ON A late October evening as we moved from Link Road No. 1 to Nishat Enclave located in the shadow of the Arera Hills, a fumigator came in from the opposite end letting off thick white clouds of some chemical. Obviously, it was in the process of driving away the vectors of dengue and chikungunia, the two lethal diseases that have been afflicting not only this town, but other towns and villages in the State, in fact, most parts of the country.
The fumigator promptly raised two issues in my mind. Firstly, it was quite apparent that the public health authorities had woken up very late to the post-monsoon menace. With the drop in ambient temperature at the end of October, the mosquitoes stop breeding and the incidence of the diseases spread by them come down. What should have been a necessary measure during and soon after the monsoon was being taken only after hundreds of citizens had been stricken – many fatally – by the two diseases.
Sufferings of many could have been avoided had the public health authorities taken timely action anticipating the onslaught of the mosquitoes. It is not that the diseases have made an appearance only this year. But, the experiences gained in the preceding years are hardly ever taken as lessons.
Secondly, fumigation in 74 Bungalows or other such well-kept areas is a superfluity. One wonders whether any one from such areas ever fell victim of dengue or chikungunia. More worthwhile would be fumigating overcrowded localities, which are subjects of utter civic neglect – where drains are clogged, sewers overflow and rubbish collects in piles.

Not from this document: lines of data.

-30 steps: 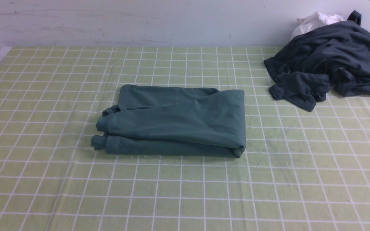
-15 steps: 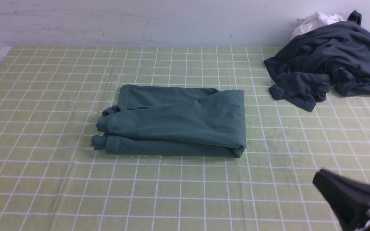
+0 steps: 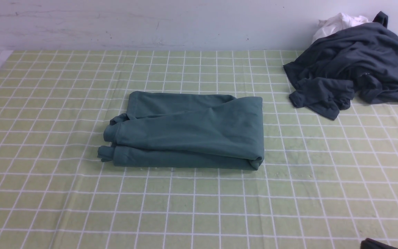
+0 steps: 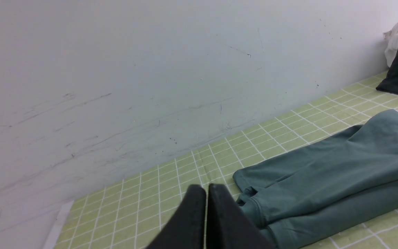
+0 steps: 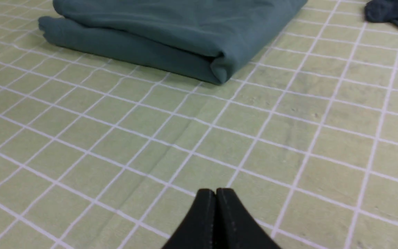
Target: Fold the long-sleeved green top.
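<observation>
Dull teal-green jersey long-sleeved top (image 3: 188, 131) seen folded flat mid-counter. Left pincer (image 4: 206, 188) pressed together beside its cuffs; right pincer (image 5: 215, 192) pressed together, empty, well apart from top.

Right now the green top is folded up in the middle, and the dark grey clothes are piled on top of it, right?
Not quite. In the front view the dark grey clothes lie apart, in the far right corner; the green top is folded mid-table.
</observation>
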Action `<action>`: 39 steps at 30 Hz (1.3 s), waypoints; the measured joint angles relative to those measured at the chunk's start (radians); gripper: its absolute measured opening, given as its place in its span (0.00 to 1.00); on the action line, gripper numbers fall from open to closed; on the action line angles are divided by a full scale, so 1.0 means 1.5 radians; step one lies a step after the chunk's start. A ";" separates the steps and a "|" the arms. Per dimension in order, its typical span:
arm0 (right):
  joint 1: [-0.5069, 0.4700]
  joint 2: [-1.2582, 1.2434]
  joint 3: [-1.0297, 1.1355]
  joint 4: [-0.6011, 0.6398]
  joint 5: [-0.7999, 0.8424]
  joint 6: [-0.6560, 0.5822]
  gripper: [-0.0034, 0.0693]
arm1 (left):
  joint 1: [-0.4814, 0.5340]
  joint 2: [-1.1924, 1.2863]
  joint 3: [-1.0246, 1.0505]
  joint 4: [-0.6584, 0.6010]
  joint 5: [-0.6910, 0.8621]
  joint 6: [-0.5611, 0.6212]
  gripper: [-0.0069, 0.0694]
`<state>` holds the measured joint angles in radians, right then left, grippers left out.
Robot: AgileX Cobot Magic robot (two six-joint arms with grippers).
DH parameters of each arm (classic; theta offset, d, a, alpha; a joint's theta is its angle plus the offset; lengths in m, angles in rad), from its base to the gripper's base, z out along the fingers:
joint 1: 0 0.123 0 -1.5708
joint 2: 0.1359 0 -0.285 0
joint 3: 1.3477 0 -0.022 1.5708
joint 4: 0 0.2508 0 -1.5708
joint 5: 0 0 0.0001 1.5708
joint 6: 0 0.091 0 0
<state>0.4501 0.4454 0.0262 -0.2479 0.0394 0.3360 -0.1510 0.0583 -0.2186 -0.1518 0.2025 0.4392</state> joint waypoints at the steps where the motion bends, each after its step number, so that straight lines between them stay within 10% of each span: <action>1: 0.000 -0.047 0.000 -0.004 0.039 0.000 0.03 | 0.000 0.000 0.000 0.000 0.000 0.000 0.09; 11: -0.157 -0.303 0.001 -0.089 0.200 0.033 0.03 | 0.000 0.000 0.000 0.000 0.001 0.000 0.09; 18: -0.305 -0.303 0.000 0.100 0.203 -0.130 0.03 | 0.000 0.000 0.000 -0.001 0.000 0.000 0.09; 39: -0.311 -0.303 -0.001 0.160 0.207 -0.273 0.03 | 0.000 0.000 0.000 -0.001 0.000 0.000 0.09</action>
<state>-0.0166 -0.0097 0.0252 -0.0085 0.3503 -0.0734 -0.1510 0.0583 -0.2186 -0.1526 0.2025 0.4392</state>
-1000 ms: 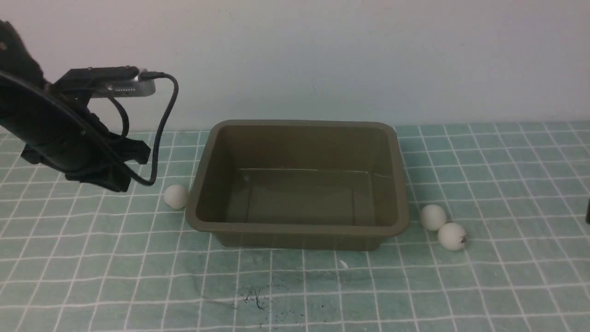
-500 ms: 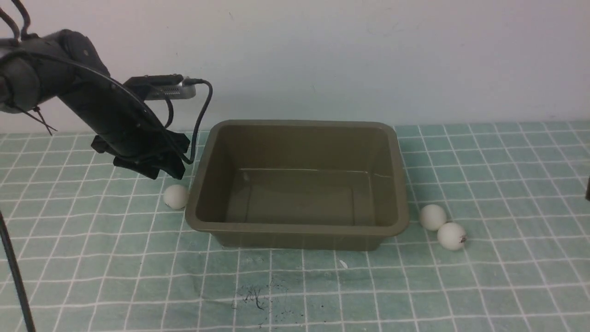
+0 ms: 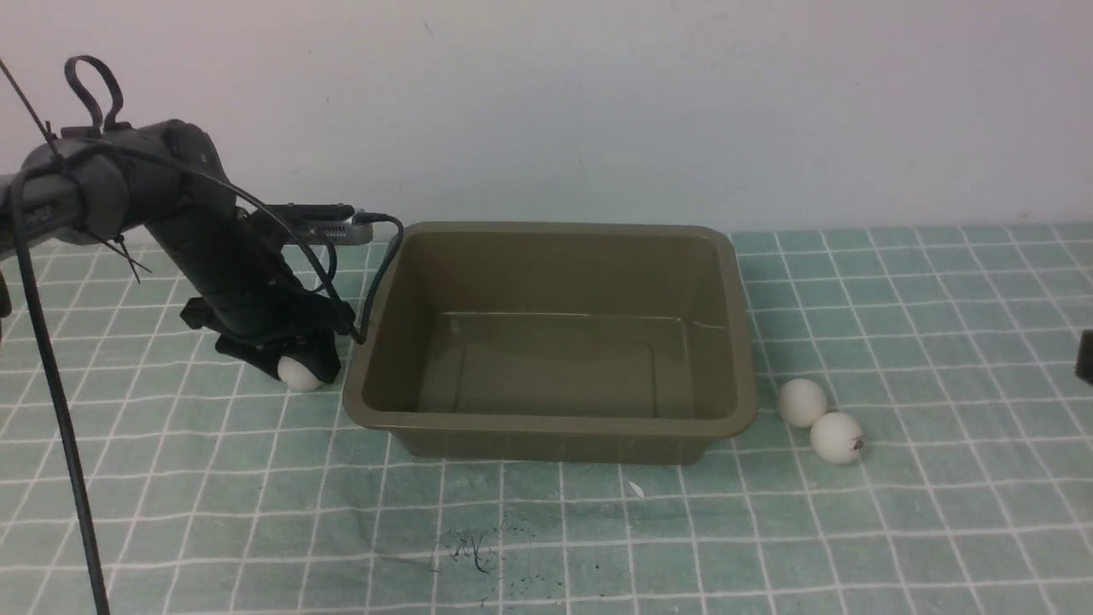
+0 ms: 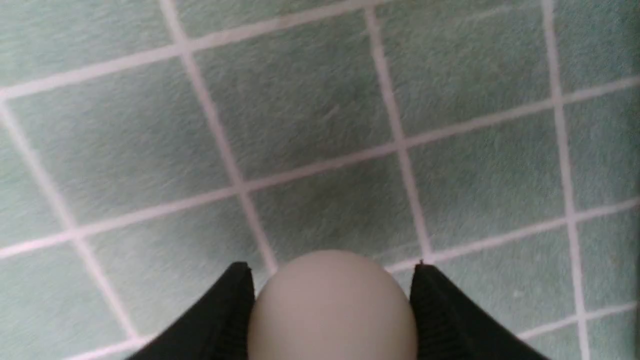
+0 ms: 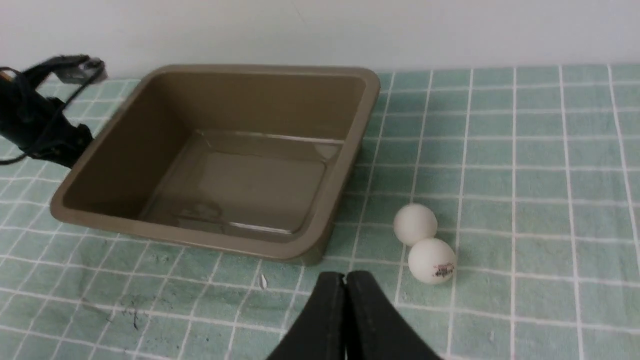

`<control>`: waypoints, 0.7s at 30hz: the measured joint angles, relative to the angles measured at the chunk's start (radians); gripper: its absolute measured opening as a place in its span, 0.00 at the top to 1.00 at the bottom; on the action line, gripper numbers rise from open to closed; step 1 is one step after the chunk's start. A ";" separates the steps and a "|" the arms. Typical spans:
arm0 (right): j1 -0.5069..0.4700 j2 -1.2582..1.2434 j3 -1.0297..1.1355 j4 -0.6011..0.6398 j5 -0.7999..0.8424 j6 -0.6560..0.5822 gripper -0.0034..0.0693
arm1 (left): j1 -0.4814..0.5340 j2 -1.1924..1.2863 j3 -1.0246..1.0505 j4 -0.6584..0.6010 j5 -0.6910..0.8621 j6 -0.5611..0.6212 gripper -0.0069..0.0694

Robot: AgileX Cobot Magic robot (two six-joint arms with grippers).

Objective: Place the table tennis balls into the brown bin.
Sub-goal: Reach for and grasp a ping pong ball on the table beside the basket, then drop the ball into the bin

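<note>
left end effector [image 3: 290, 363]: low at left-centre of front view, down on the bench just beside the bin's left wall; fingers [image 4: 220, 320] straddle a white ball, looks touching both sides, not confirmed clamped
right end effector [image 5: 345, 320]: fingers pressed together, empty, bottom centre of its wrist view
ball at left [image 4: 332, 305]: between left fingers, on the checked cloth [image 3: 171, 478]
other two table tennis balls: plain one [image 3: 802, 401] and logo one [image 3: 837, 437], touching each other, right-centre of front view, just beside the bin's right wall
brown bin [image 3: 388, 273]: centre frame, nothing inside
step: grasping first ball, none binned yet
next: squeeze firm but light, ball likely to squirt out; lift above rim, carry over bin, release
</note>
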 joint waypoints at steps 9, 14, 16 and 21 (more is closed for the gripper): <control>0.058 0.416 -0.098 -0.052 0.038 0.012 0.82 | -0.033 -0.144 -0.192 -0.132 0.159 0.077 0.45; 0.089 0.686 -0.234 -0.147 0.019 0.013 0.54 | -0.125 -0.130 -0.198 -0.207 0.177 0.118 0.45; 0.090 0.751 -0.262 -0.160 0.016 0.030 0.45 | -0.162 -0.113 -0.198 -0.198 0.177 0.104 0.44; 0.090 0.942 -0.338 -0.201 -0.005 0.075 0.21 | -0.229 -0.078 -0.198 -0.128 0.169 0.027 0.25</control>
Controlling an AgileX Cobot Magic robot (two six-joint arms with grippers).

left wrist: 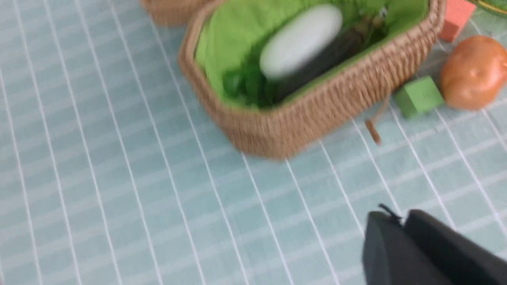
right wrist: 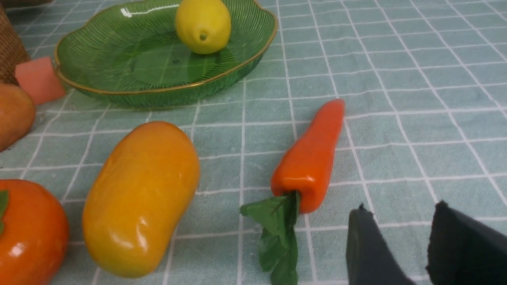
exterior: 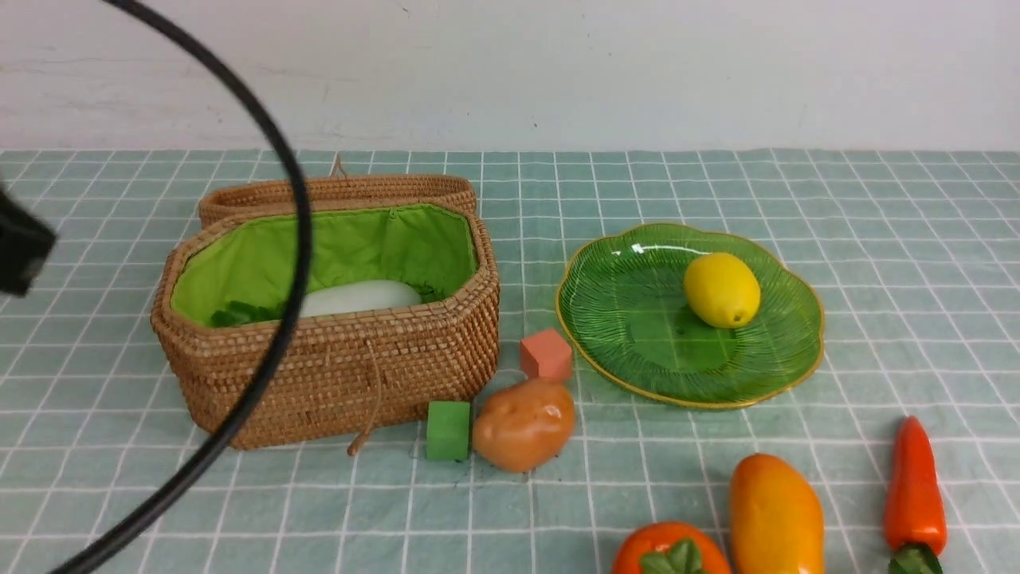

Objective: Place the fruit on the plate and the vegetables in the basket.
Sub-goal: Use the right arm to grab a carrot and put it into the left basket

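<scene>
A yellow lemon (exterior: 721,289) rests on the green glass plate (exterior: 629,319) at the right. Near the front edge lie the mango (exterior: 775,516), the round orange-red fruit (exterior: 669,550) and the carrot (exterior: 913,494). The open wicker basket (exterior: 335,375) on the left holds the white radish (exterior: 358,298) and something dark beside it (left wrist: 317,65). The brown potato (exterior: 524,424) sits on the cloth in front of the basket. My left gripper (left wrist: 403,217) is shut and empty above bare cloth, short of the basket. My right gripper (right wrist: 400,211) stands open and empty beside the carrot's leaves (right wrist: 277,233).
A green cube (exterior: 448,430) and a salmon-pink cube (exterior: 547,354) stand close to the potato, between basket and plate. The basket's lid (exterior: 335,190) lies open behind it. A black cable (exterior: 279,319) arcs across the left of the front view.
</scene>
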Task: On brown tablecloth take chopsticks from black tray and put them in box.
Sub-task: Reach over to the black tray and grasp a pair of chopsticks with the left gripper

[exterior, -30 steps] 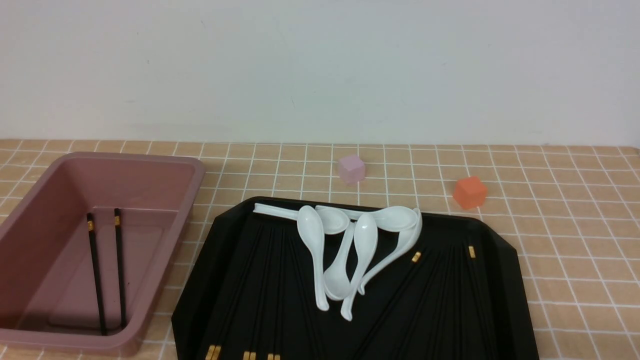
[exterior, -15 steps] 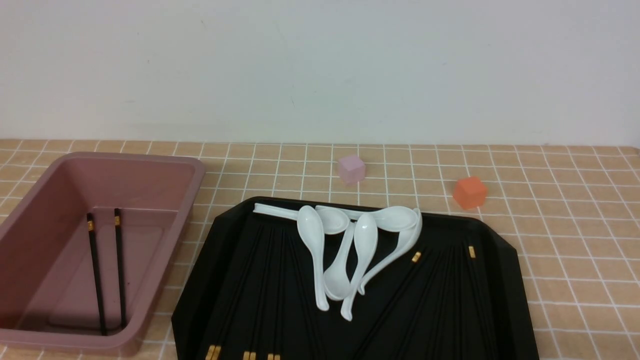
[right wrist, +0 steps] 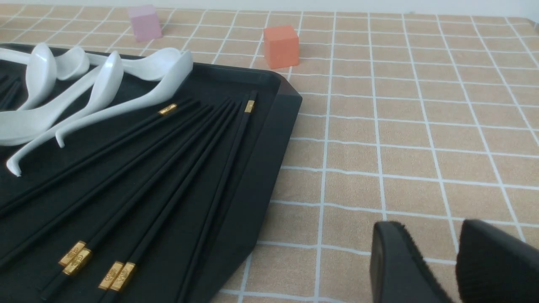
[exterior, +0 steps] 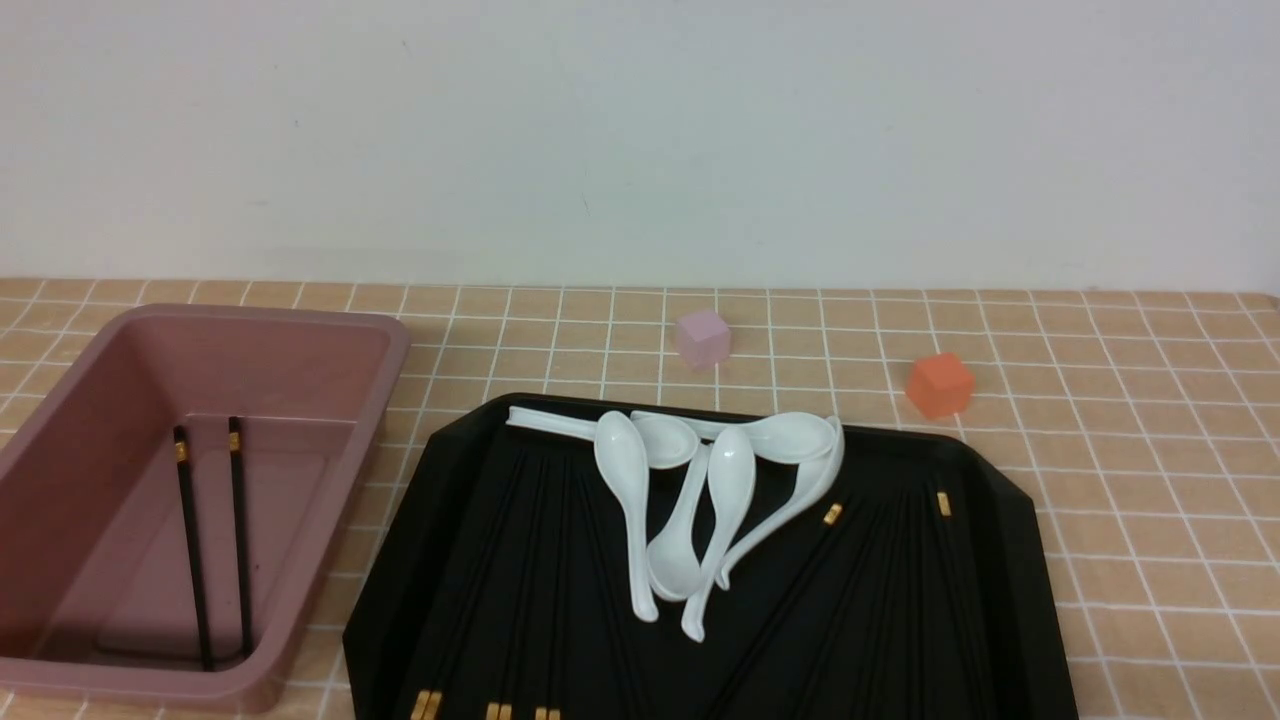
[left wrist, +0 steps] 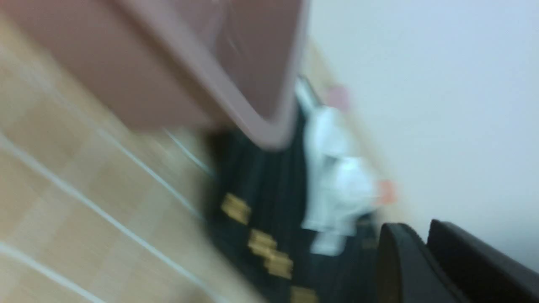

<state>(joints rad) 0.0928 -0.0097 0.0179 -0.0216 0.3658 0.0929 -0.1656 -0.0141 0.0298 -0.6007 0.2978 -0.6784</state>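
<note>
Pink box (exterior: 345, 480), two black chopsticks (exterior: 240, 560) inside, unchanged from before.

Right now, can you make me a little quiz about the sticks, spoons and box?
1. How many chopsticks lie in the box?
2. True or false: the spoons are in the black tray.
3. Fill in the blank: the cube nearer the robot's right side is ____, and the other is pale pink.

Key: 1. two; 2. true; 3. orange
</note>
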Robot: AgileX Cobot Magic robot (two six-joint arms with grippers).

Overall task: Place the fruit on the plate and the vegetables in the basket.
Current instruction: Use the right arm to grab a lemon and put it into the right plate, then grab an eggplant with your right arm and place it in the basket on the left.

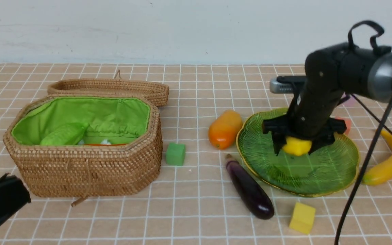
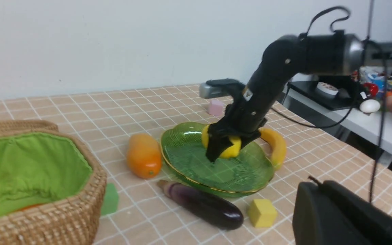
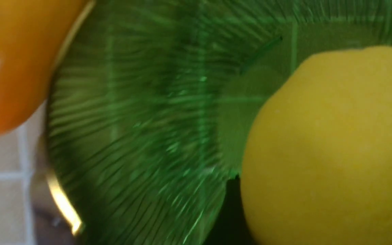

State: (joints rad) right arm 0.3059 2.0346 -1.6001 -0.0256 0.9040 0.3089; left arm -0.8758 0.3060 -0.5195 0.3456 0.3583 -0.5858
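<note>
My right gripper (image 1: 296, 149) hangs over the green glass plate (image 1: 318, 172), shut on the yellow lemon (image 1: 297, 145), which sits between its black fingers just above the dish. Left of the plate lies the orange mango-like fruit (image 1: 225, 129); the banana (image 1: 391, 160) lies to its right. In front of the plate the dark-purple eggplant (image 1: 249, 187) rests on the tablecloth. The wicker basket (image 1: 87, 170) at left holds the light-green gourd (image 1: 65, 134) and a sliver of orange carrot (image 1: 104, 144). My left gripper (image 1: 7, 177) is shut and empty at the near left.
A green cube (image 1: 175, 153) sits beside the basket and a yellow cube (image 1: 302, 217) in front of the plate. The basket's lid (image 1: 114, 86) lies open behind it. A pink block (image 2: 215, 107) stands behind the plate. A side table (image 2: 369, 122) with clutter stands beyond the right edge.
</note>
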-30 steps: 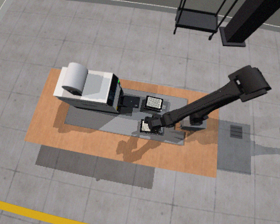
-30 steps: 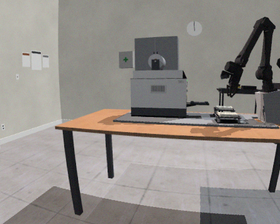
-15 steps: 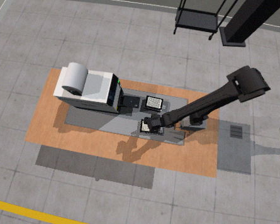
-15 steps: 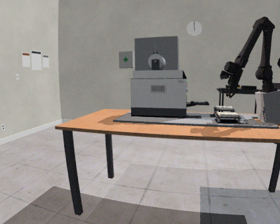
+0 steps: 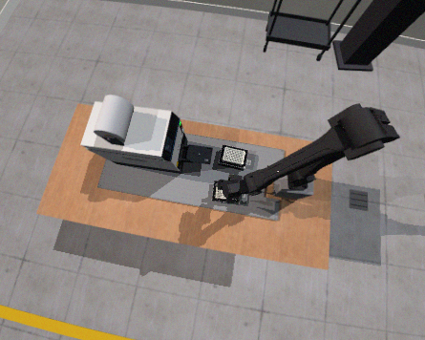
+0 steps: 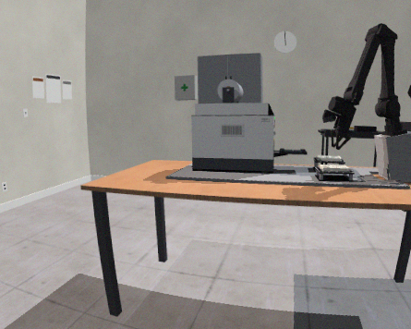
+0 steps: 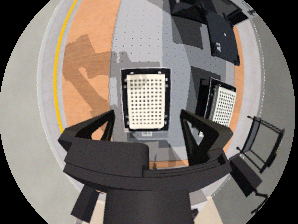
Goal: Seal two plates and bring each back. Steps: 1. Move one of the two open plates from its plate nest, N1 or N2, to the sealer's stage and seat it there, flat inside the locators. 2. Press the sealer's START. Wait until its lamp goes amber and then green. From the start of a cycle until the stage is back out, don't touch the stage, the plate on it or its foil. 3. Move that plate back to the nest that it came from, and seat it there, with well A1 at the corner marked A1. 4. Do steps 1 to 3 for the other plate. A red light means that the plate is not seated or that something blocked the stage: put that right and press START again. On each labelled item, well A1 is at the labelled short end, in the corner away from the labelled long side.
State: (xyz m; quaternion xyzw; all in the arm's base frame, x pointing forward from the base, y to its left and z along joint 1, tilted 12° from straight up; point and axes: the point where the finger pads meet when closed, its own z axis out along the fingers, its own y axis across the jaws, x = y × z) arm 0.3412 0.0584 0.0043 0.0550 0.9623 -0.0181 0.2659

But the treatment given to VIP areas is always different – be it removal of encroachments or providing civic facilities. That, however, is another story.
The ongoing steps are neither prophylactic nor ameliorative, though time, public money and effort are being expended in copious quantities. It is thoroughly stupid to be “wise after the event”, particularly when the entire mechanism – with men and material – for forestalling such contingencies has been placed in the hands of the authorities concerned at great cost to the public exchequer.
Yet nothing is ever done on time. The entire “system” is in place, but it always happens to be dysfunctional. Imprudent as it may seem, the government spends a fortune on emergency healthcare in its facilities even when it has adequately armed itself to prevent the spread of the same diseases.
Whether it is adulterated food dished out from outlets, stationary or mobile, supply of contaminated water or lack of sanitation, all can be taken care of if only the elaborate “system” put in place was made to function. But that seldom happens.
Quite avoidably, therefore, miseries and privations are inflicted on the citizens – generally of the economically weaker sections – by the very same authorities to whom they have entrusted the responsibility of their care and well-being. Not only their health is adversely impacted, the whole sequence of events impoverishes them, impairing their (and the state’s) productivity.
Health of the people, more so of the capital, is indicative of the health of the state. If people in the capital are repeatedly felled by various diseases because of apathy and negligence of the administration one can quite imagine the plight of those in its hinterland. The Chief Minister has aspirations of shedding the state’s backward tag and to transform the capital into a Global Environment City.
Wishes not being horses, he will have to chase his top-heavy bureaucracy to work to ensure that his aspirations materialise. Making them shed their lassitude, he will have to force them to ‘dirty’ their hands in the business of administration, holding them and their underlings accountable for their non-performance.
Unless that is done, the State will continue to plough its BIMARU furrow.